## Task brief
In the entries below, every line with the string "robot" is to be reported.

-=-=-=-=-

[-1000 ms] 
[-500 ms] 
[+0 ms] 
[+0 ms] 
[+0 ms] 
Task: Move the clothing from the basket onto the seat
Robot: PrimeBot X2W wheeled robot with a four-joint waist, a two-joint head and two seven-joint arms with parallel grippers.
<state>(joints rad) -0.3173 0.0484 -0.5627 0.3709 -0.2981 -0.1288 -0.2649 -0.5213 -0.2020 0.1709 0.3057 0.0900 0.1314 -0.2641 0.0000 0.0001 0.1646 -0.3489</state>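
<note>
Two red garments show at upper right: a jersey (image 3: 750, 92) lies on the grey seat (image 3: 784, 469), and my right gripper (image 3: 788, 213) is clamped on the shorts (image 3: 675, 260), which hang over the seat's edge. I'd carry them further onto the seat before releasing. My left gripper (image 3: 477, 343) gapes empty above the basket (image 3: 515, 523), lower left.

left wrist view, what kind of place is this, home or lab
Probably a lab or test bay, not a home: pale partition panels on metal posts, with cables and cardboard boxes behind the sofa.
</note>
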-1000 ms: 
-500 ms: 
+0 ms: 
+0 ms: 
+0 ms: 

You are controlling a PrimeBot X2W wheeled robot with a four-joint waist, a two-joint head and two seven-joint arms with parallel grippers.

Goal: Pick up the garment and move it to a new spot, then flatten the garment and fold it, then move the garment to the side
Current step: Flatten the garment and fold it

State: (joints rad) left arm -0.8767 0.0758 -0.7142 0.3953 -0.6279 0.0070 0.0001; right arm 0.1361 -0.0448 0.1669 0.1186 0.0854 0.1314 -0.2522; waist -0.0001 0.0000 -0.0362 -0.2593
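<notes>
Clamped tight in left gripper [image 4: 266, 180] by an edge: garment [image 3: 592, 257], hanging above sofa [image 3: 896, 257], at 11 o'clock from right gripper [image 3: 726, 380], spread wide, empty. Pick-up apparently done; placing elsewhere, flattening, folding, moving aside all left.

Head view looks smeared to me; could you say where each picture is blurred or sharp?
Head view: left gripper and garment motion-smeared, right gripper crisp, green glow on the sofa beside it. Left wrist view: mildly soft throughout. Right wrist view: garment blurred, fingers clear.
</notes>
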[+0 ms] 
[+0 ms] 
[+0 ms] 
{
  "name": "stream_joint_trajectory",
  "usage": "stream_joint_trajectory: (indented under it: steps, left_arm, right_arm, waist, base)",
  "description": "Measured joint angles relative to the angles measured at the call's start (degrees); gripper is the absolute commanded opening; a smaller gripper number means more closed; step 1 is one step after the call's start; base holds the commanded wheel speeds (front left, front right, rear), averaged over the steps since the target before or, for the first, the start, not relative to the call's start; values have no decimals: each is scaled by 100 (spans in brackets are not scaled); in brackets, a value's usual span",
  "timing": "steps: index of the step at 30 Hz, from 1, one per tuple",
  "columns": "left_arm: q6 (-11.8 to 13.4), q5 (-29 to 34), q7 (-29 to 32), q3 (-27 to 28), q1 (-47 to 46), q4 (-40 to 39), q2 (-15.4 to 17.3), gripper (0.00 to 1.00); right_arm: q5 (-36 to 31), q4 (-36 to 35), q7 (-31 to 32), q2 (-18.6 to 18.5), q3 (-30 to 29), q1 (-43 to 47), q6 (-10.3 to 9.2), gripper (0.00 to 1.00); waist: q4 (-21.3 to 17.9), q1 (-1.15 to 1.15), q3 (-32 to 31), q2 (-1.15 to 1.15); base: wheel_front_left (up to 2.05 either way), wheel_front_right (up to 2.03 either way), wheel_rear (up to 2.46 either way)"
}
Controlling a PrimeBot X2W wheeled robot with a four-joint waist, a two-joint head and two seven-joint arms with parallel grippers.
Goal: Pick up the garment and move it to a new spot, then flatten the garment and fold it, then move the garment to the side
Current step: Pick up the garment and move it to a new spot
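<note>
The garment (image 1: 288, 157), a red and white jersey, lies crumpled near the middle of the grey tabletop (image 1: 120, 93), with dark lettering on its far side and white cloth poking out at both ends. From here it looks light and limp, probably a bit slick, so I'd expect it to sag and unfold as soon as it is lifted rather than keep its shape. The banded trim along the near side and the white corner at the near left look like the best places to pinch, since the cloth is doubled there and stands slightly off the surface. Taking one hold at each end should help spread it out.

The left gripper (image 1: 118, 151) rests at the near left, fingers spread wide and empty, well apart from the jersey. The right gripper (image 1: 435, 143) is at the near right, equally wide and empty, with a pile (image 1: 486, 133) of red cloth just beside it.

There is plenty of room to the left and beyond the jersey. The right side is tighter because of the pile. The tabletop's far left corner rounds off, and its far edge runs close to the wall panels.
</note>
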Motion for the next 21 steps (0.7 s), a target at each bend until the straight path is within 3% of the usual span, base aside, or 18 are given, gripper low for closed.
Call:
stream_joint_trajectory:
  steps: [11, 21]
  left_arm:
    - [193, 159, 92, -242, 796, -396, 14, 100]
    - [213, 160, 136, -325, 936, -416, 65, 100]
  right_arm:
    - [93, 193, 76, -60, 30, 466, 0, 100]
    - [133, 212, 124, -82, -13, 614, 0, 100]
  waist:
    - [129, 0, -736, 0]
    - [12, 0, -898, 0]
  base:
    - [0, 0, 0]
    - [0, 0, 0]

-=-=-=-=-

## Task result
Robot: PrimeBot X2W wheeled robot with a four-joint waist, a two-joint head and two seven-joint arms with parallel grippers.
You are controlling a PrimeBot X2W wheeled robot with a four-joint waist, a two-joint head and two seven-joint arms with parallel grippers.
Controlling a PrimeBot X2W wheeled robot with a four-joint waist, a two-joint head and two seven-joint arms with parallel grippers.

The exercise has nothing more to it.